**Information provided**
Segment Open

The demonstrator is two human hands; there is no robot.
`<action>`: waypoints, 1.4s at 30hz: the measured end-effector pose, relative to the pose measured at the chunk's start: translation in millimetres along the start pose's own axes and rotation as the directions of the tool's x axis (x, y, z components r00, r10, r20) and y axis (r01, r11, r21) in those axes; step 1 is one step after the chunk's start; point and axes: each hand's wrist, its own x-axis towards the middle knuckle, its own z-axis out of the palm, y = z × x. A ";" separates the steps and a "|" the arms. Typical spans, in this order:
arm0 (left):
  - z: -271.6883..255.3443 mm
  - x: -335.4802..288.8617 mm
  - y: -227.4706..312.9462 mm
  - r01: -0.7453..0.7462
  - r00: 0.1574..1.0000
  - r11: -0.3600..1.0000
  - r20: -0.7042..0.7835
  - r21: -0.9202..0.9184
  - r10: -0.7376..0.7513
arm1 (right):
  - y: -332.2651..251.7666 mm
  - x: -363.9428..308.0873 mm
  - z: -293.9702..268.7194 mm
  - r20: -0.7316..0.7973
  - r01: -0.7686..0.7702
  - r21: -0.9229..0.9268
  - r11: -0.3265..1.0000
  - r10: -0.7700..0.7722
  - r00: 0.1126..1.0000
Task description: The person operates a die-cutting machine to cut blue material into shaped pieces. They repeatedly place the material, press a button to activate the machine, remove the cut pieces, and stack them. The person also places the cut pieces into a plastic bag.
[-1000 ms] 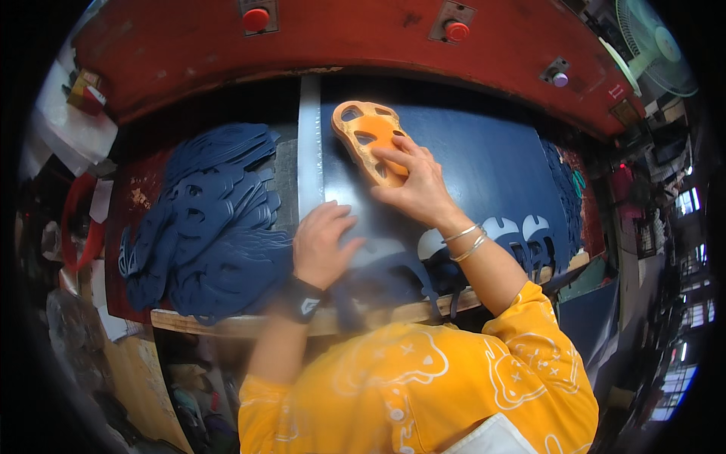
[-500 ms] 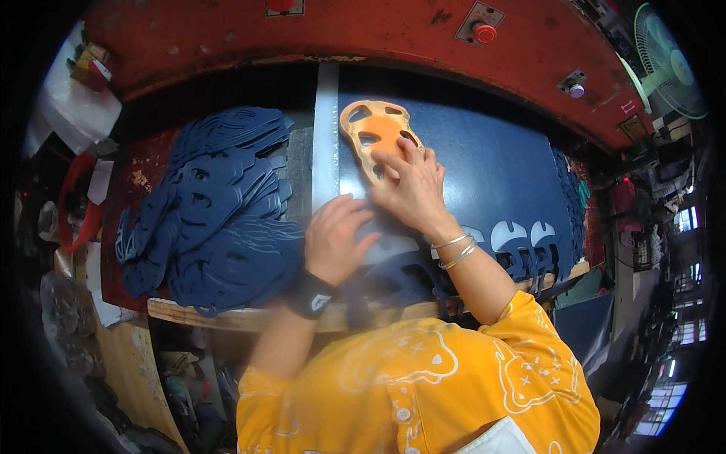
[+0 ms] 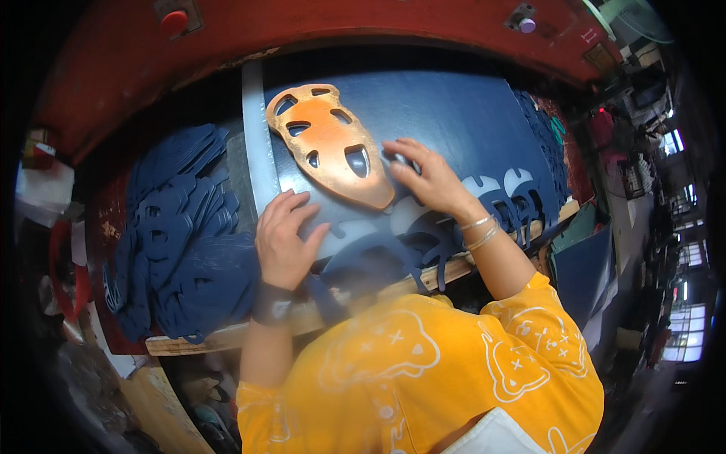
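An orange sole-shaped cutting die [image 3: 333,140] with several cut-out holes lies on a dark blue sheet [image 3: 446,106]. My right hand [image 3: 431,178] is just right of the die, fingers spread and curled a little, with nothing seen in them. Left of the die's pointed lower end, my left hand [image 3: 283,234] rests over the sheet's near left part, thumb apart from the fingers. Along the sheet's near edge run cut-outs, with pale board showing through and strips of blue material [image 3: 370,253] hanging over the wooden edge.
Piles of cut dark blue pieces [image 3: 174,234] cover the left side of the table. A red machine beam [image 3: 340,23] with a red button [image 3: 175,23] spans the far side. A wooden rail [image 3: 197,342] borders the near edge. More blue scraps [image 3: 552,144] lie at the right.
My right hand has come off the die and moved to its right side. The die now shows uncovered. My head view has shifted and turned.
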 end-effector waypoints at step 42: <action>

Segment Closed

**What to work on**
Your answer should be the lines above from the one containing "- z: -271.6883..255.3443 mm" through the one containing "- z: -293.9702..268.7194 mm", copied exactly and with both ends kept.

**Solution to the exercise**
  - z: -271.6883..255.3443 mm
  - x: -335.4802..288.8617 mm
  - y: -227.4706..312.9462 mm
  - r01: -0.7453..0.7462
  - r00: 0.1574..1.0000
  - r11: -0.3600..1.0000
  - r20: -0.7042..0.7835
  - r21: -0.9202..0.9184
  - r10: -0.7376..0.7513
arm1 (right):
  - y: -332.2651..251.7666 mm
  - x: -363.9428..308.0873 mm
  - z: -293.9702..268.7194 mm

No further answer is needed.